- Assigned task
Find the line below with "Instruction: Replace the" and the line with "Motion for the". Output exactly those lines and everything between them, leaving out the pictures.

----

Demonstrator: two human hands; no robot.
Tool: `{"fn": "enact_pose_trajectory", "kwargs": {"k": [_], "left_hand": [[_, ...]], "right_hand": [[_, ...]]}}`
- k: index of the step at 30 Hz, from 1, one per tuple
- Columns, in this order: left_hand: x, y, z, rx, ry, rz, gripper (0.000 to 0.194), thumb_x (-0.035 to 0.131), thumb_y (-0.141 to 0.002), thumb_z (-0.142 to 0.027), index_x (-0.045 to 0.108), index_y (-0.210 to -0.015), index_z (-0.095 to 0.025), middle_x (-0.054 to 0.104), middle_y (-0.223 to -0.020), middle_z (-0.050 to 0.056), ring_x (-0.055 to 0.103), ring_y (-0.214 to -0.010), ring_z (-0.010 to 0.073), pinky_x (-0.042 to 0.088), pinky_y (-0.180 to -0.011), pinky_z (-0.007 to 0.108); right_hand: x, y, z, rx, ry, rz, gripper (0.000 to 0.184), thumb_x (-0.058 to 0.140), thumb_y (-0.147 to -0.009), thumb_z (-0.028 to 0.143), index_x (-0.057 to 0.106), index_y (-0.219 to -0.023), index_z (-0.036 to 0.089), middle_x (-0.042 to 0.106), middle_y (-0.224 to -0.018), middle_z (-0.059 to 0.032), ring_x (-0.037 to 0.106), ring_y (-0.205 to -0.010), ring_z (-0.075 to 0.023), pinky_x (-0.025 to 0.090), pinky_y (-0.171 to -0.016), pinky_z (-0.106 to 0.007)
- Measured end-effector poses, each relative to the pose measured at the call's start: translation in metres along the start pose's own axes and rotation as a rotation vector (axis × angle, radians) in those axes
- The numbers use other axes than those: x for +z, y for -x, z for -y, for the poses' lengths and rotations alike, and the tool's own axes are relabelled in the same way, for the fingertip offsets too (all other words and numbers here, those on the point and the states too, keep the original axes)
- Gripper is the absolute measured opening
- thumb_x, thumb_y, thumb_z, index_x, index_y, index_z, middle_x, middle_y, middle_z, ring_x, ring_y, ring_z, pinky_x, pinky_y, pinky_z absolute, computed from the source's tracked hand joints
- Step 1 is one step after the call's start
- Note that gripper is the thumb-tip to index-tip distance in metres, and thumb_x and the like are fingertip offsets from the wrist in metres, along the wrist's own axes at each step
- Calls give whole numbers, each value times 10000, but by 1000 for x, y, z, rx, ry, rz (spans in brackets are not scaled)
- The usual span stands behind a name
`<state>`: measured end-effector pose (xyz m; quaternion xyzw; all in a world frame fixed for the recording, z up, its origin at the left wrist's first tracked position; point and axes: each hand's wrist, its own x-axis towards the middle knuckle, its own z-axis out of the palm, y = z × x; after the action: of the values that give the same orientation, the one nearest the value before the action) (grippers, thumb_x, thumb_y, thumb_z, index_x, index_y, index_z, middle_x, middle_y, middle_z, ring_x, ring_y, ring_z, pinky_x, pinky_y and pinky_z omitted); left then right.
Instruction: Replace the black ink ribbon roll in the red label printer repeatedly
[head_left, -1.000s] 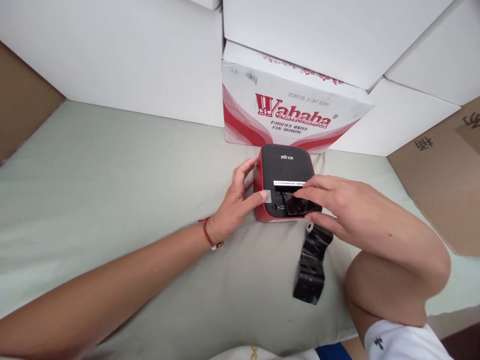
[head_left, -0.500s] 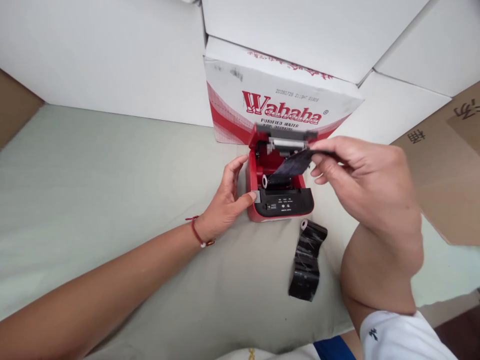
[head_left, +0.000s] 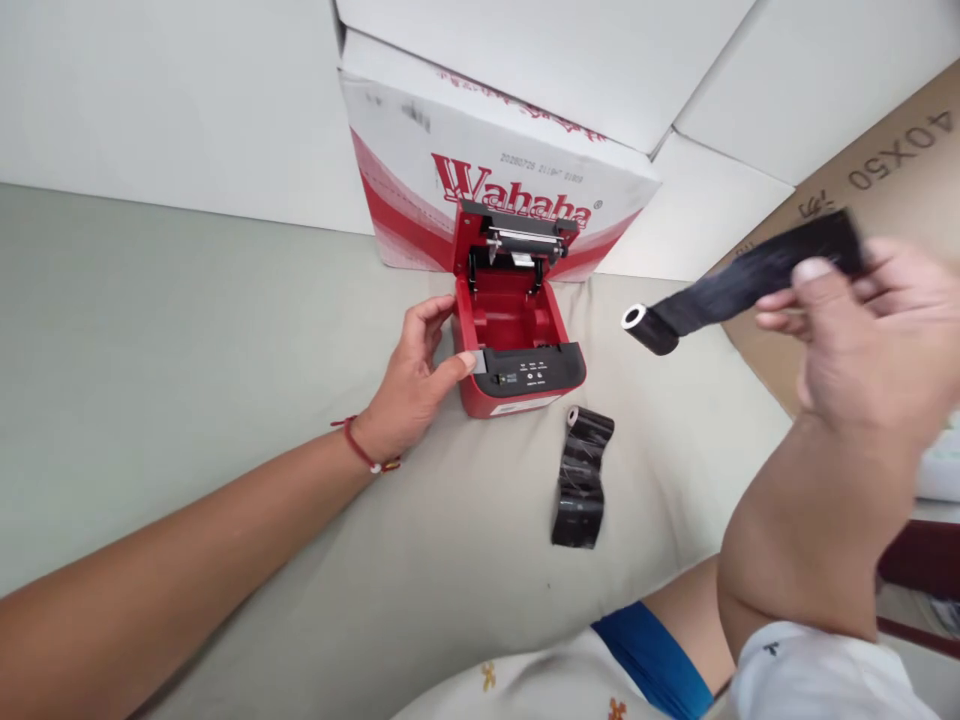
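Note:
A small red and black printer (head_left: 517, 345) stands open on the pale sheet, its lid tipped up at the back and its red bay bare. My left hand (head_left: 409, 385) grips the printer's left side, thumb on the front corner. My right hand (head_left: 862, 345) is raised at the right, fingers pinched on a black roll strip (head_left: 720, 295) that hangs out to the left with its small core at the end. A second black roll (head_left: 581, 478), partly unwound, lies on the sheet in front of the printer.
A red and white Wahaha water carton (head_left: 420, 160) stands right behind the printer, with white boxes (head_left: 562, 60) stacked around it. A brown cardboard sheet (head_left: 877, 160) leans at the right. My knee (head_left: 795, 560) rises at the lower right.
The printer lid went from closed to open. My right hand pulled the black roll out of the bay and carried it up and to the right. My left hand stayed on the printer.

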<state>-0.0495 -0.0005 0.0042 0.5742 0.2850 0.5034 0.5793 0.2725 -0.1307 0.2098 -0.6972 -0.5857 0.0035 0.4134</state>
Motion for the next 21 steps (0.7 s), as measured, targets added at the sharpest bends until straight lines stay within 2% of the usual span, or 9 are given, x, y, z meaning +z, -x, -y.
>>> {"fn": "enact_pose_trajectory", "kwargs": {"k": [2, 3, 4, 6, 9, 11, 12, 16, 21], "left_hand": [[1, -1, -1, -7, -5, 7, 709, 833, -883, -571, 513, -1458, -308, 538, -1682, 95, 431, -1674, 345, 287, -1455, 576], [1, -1, -2, -11, -11, 10, 701, 826, -882, -559, 513, -1456, -306, 540, -1682, 93, 426, -1677, 344, 278, -1457, 577], [1, -1, -3, -14, -16, 12, 692, 819, -883, -544, 514, -1455, -303, 541, -1683, 91, 421, -1680, 342, 270, -1460, 576], [1, -2, -4, -14, -13, 9, 673, 813, -879, -516, 521, -1445, -299, 549, -1679, 87, 418, -1682, 339, 268, -1461, 571], [2, -2, -7, -7, 6, 1, 642, 808, -875, -481, 535, -1427, -302, 555, -1674, 81, 427, -1674, 337, 281, -1455, 572], [3, -1, -8, -7, 16, 3, 631, 808, -874, -469, 540, -1420, -301, 558, -1667, 82, 443, -1660, 340, 313, -1439, 582], [3, 0, -8, -7, 22, 3, 625, 809, -876, -470, 543, -1415, -298, 566, -1658, 84, 453, -1650, 340, 340, -1424, 583], [5, 1, -11, -37, 25, -27, 565, 823, -887, -524, 590, -1342, -283, 614, -1593, 90, 497, -1606, 333, 448, -1350, 547], [-5, 10, -34, -241, -140, -98, 539, 830, -908, -629, 658, -1229, -232, 719, -1366, 85, 675, -1304, 304, 546, -1197, 539]], "right_hand": [[6, 26, -13, 121, 34, -236, 219, 737, -1027, 473, 765, -1153, 295, 793, -913, -80, 816, -861, -305, 690, -893, -531], [11, 41, -20, 152, 68, -274, 202, 744, -1009, 436, 784, -1124, 274, 799, -880, -69, 826, -832, -300, 701, -872, -524], [15, 55, -26, 154, 131, -205, 212, 710, -1022, 421, 794, -1136, 263, 819, -913, -68, 841, -869, -297, 705, -890, -522], [17, 83, -34, 83, 295, 85, 217, 649, -1046, 385, 816, -1104, 259, 856, -1025, -79, 851, -965, -294, 700, -952, -519], [5, 113, -28, 57, 273, 708, 252, 646, -1060, 375, 841, -1183, 274, 874, -1198, -78, 855, -959, -258, 712, -885, -437], [-2, 122, -19, 121, 160, 909, 297, 662, -1070, 427, 838, -1264, 288, 873, -1227, -68, 842, -901, -229, 694, -755, -370], [-3, 123, -15, 157, 119, 890, 309, 659, -1077, 458, 842, -1257, 287, 878, -1198, -66, 831, -885, -221, 675, -720, -350], [23, 117, -16, 176, 102, 558, 310, 648, -1076, 477, 836, -1169, 248, 869, -1115, -86, 777, -829, -210, 638, -741, -356], [72, 111, -32, 67, 163, 616, 367, 619, -1050, 389, 747, -1337, 200, 795, -1282, -139, 694, -738, -186, 633, -804, -419]]}}
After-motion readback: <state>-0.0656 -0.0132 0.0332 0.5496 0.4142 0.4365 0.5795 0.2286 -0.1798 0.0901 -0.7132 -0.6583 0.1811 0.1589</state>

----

- Solved exercise
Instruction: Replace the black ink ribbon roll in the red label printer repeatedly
[head_left, -1.000s] 
[head_left, -0.500s] 
[head_left, +0.000s] 
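Note:
A small red and black printer (head_left: 517, 345) stands open on the pale sheet, its lid tipped up at the back and its red bay bare. My left hand (head_left: 409, 385) grips the printer's left side, thumb on the front corner. My right hand (head_left: 862, 345) is raised at the right, fingers pinched on a black roll strip (head_left: 720, 295) that hangs out to the left with its small core at the end. A second black roll (head_left: 581, 478), partly unwound, lies on the sheet in front of the printer.
A red and white Wahaha water carton (head_left: 420, 160) stands right behind the printer, with white boxes (head_left: 562, 60) stacked around it. A brown cardboard sheet (head_left: 877, 160) leans at the right. My knee (head_left: 795, 560) rises at the lower right.
The printer lid went from closed to open. My right hand pulled the black roll out of the bay and carried it up and to the right. My left hand stayed on the printer.
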
<state>-0.0495 -0.0005 0.0042 0.5742 0.2850 0.5034 0.5793 0.2725 -0.1307 0.2098 -0.6972 -0.5857 0.0035 0.4134</state>
Motion for the next 21 steps (0.7 s), as measured, targets added at the sharpest bends until straight lines stay within 2% of the usual span, or 9 are given, x, y, z meaning +z, -x, -y.

The exercise requires nothing more than what has been given.